__TASK INSTRUCTIONS__:
Of the material below, the lines to be retyped are those from the line containing "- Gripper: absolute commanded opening" through the line containing "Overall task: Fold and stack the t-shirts", inclusive; reproduce them exactly.

__DATASET RECORDS__:
%%

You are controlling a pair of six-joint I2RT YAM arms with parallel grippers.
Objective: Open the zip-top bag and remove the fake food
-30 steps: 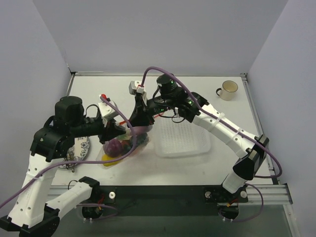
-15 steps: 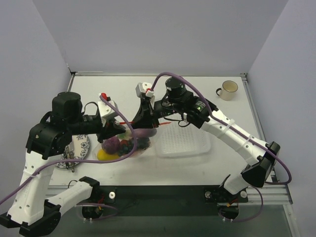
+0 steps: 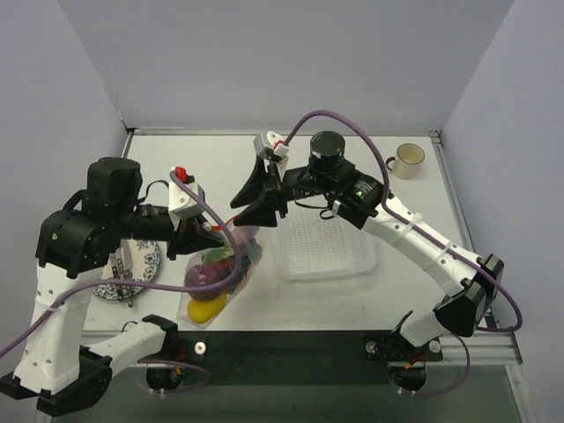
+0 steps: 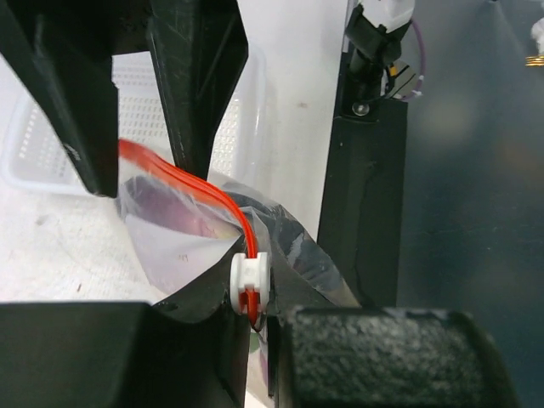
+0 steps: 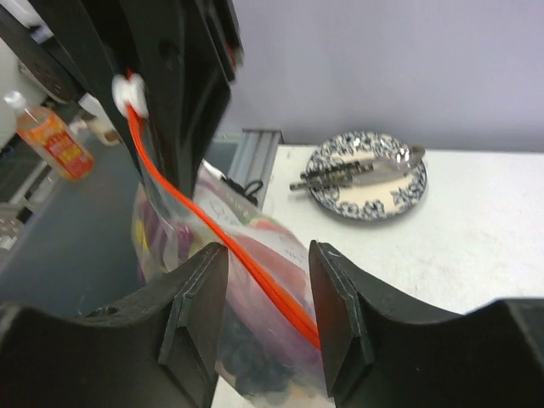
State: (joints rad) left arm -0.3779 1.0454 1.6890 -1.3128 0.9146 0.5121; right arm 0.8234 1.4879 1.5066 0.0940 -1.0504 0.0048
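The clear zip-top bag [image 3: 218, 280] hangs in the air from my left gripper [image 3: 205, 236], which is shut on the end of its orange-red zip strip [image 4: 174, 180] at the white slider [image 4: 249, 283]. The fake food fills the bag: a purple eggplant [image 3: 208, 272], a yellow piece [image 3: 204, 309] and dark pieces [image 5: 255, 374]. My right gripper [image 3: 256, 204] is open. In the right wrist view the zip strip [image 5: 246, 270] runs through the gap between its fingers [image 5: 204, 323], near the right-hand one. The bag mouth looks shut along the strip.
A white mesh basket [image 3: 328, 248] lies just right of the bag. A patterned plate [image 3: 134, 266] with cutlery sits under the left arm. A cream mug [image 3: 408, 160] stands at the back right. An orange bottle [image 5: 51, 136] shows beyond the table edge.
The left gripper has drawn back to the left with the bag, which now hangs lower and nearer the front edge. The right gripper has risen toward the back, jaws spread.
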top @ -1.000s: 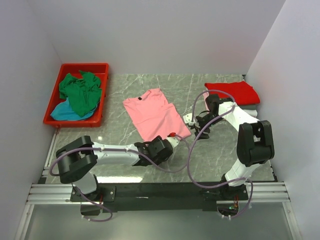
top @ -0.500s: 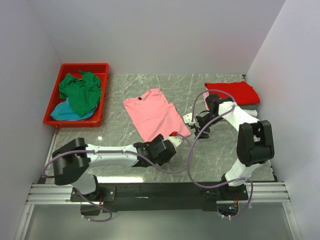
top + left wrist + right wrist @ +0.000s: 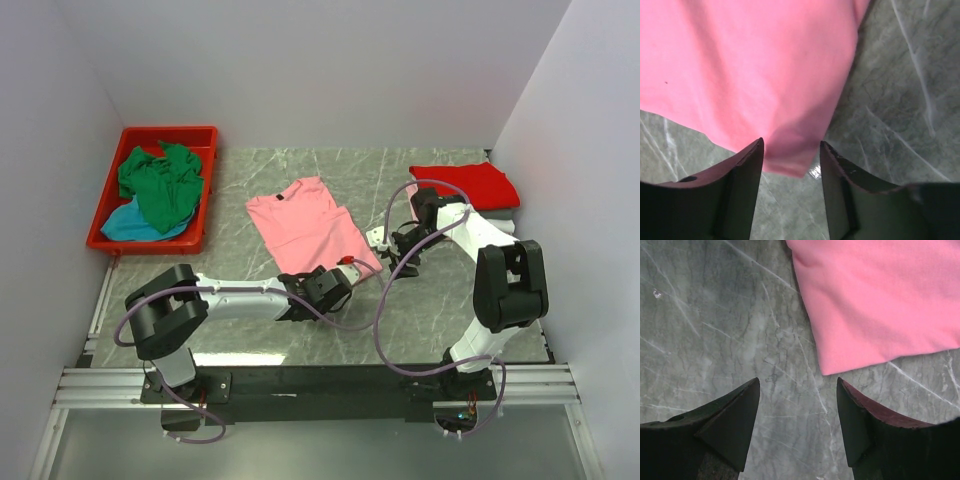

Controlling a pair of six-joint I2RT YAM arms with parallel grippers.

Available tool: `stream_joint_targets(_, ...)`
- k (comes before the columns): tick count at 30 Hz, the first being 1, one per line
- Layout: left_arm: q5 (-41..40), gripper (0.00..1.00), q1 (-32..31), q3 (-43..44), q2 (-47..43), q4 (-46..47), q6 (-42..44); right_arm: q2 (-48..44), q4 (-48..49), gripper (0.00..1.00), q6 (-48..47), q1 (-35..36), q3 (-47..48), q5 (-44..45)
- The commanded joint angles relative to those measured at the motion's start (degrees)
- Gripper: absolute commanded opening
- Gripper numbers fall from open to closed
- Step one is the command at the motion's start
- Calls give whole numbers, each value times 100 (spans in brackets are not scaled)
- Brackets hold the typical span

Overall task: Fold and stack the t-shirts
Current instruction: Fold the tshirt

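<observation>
- At the middle of the marble table (image 3: 440, 305), the salmon pink t-shirt (image 3: 305, 232) lies spread flat, its neck toward the back wall and its hem toward the arms.
- The left gripper (image 3: 790, 147) sits low at a near corner of the cloth. Its jaws stand apart with that corner lying between them, not yet pinched.
- The right gripper (image 3: 797, 385) hangs over bare marble with its jaws spread and nothing in them. Another corner of the pink cloth lies just ahead of it, slightly to one side.
- The step in hand looks like taking hold of the near edge to start a fold.
- To do it well, the left jaws should close only once the corner sits deep between the fingers, so that every layer is caught and none slips out.
- The right gripper would first need to slide forward until its corner sits between the jaws.
- Both corners should then rise together and travel level and low, so the fold line runs straight and the rest of the shirt is not dragged.
- The red bin (image 3: 170, 131) at the back left holds a crumpled green t-shirt (image 3: 160, 185) lying on a teal t-shirt (image 3: 128, 226). Neither is folded.
- A folded red t-shirt (image 3: 465, 185) lies on the table at the back right, in no container. It appears to be the stack.
</observation>
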Motion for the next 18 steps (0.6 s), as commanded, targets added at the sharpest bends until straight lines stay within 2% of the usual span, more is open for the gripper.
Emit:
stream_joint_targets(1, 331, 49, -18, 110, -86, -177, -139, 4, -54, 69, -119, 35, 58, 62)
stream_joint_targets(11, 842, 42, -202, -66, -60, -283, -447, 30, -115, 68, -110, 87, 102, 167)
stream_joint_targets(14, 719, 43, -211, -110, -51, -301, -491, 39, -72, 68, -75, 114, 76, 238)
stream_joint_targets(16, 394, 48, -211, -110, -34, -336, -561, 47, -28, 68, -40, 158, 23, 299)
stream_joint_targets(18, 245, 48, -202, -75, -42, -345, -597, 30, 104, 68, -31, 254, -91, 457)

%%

__YOUR RESPONSE__:
- Gripper: absolute commanded opening
- Gripper numbers fall from open to closed
- Step one is the command at the motion's start
- Calls give whole numbers, each value times 100 (spans in brackets are not scaled)
- Brackets hold the typical span

Overall task: Fold and stack the t-shirts

This exercise has been worked through to completion.